Last in Remunda’s forthcoming series of portraits is Love Exposed, slated for completion in 2022. This nonfiction film presents an unorthodox portrait of Vlastimil Kula, a Czech photographer who explored the subjects of sexual freedom and desire. The movie is framed as a confrontation with his daughter Blanka Kulová, a film editor and Hypermarket Film collaborator.

As for the other half of Hypermarket’s founding pair, Klusák, the insatiable chronicler of momentous domestic events, is in the field gathering material on the impact of COVID-19 on everyday life. The resulting project, Big Nothing, co-directed by Klusák’s wife, Marika Pecháčková, will be a poetic-essayistic portrait of society during the biggest public health crisis in the country’s history.

“We strive to observe reality as if we were reading a 100-year-old newspaper article,” says Remunda, explaining the practice and philosophy behind Hypermarket’s work. The goal, he says, is to perceive the world “as a theater of the absurd.” After nearly two decades in the film industry, the co-owner of Hypermarket Film describes the changes as a product of evolution, whether in the company’s own projects, TV work, or international coproductions.

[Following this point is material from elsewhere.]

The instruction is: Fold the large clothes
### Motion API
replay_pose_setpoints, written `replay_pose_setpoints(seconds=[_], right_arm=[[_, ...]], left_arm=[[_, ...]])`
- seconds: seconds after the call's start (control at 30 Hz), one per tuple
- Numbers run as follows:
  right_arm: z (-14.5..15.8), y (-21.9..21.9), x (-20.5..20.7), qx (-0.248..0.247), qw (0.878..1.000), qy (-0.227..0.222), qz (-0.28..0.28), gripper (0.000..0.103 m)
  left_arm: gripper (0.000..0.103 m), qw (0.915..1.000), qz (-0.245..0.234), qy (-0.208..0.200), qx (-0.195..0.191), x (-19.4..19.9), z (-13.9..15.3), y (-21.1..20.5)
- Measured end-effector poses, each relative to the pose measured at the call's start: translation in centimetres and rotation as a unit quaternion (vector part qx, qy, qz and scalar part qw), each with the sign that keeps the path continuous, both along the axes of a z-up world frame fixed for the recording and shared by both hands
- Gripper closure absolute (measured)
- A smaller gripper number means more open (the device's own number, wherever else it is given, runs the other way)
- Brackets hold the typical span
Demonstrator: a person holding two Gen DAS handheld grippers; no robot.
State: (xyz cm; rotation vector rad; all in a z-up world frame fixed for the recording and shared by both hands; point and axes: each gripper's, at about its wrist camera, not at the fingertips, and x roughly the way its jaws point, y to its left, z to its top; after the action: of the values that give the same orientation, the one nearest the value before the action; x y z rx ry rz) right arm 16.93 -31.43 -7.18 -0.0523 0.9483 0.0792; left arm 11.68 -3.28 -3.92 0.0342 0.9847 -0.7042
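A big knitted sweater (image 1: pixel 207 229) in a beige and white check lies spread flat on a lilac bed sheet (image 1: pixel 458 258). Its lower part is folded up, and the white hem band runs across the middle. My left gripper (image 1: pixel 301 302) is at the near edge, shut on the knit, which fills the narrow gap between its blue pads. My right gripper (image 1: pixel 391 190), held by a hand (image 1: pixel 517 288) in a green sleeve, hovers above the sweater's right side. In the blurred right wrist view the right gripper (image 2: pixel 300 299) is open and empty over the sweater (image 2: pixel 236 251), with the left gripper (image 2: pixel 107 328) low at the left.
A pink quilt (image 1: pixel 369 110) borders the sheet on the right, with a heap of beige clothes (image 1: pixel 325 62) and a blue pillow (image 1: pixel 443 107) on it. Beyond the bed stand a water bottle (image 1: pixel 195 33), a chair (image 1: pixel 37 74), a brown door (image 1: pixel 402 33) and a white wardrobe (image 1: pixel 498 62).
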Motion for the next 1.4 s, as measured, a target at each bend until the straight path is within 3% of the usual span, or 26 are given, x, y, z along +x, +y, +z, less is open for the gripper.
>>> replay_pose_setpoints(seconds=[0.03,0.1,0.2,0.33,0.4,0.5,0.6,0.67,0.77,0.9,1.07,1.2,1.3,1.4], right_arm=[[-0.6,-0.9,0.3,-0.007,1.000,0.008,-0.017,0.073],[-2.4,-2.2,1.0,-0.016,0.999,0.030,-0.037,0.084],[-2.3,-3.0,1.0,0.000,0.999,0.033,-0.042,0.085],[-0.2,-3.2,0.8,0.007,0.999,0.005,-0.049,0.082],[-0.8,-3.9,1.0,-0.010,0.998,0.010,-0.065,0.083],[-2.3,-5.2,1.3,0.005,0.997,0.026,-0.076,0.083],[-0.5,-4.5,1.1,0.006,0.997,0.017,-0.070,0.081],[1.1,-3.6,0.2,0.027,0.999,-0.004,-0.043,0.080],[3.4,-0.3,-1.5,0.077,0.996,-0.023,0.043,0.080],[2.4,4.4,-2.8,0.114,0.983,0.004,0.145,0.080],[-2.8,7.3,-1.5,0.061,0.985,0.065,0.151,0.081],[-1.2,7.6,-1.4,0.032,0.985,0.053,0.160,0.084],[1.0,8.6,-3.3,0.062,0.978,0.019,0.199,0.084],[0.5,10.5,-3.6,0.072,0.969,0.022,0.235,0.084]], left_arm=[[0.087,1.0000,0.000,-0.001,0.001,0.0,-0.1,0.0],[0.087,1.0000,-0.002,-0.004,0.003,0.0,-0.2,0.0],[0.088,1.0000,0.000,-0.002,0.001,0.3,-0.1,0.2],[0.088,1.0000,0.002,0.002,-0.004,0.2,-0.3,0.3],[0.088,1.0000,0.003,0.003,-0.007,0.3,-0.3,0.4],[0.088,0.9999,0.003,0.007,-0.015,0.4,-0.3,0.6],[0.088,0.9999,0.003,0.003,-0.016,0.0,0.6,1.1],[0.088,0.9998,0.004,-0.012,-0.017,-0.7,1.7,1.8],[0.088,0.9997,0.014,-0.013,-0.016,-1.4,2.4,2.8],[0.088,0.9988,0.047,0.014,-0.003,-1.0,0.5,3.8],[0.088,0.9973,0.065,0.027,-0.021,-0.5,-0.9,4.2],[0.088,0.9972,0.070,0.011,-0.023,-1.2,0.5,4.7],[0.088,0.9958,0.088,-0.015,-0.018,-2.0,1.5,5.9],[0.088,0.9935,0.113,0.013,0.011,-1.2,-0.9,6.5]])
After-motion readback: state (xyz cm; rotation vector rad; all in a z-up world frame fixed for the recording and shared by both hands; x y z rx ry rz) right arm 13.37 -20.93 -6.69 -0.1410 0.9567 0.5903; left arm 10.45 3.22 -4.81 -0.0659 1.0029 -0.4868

In the short term, Remunda says his ambition is a more prominent use of cinematic language in upcoming projects, including It’s Not Moscow Here!, which he says will be more “aesthetically refined.” This shift will also involve Czech Journal, where he hopes to gravitate more toward an observational documentary style — and the series may soon begin a new chapter, rechristened as Czecho-Slovak Journal. But no matter what happens, he says, the fearlessness, risk-taking, and outright provocation that Hypermarket is known for won’t be fading anytime soon.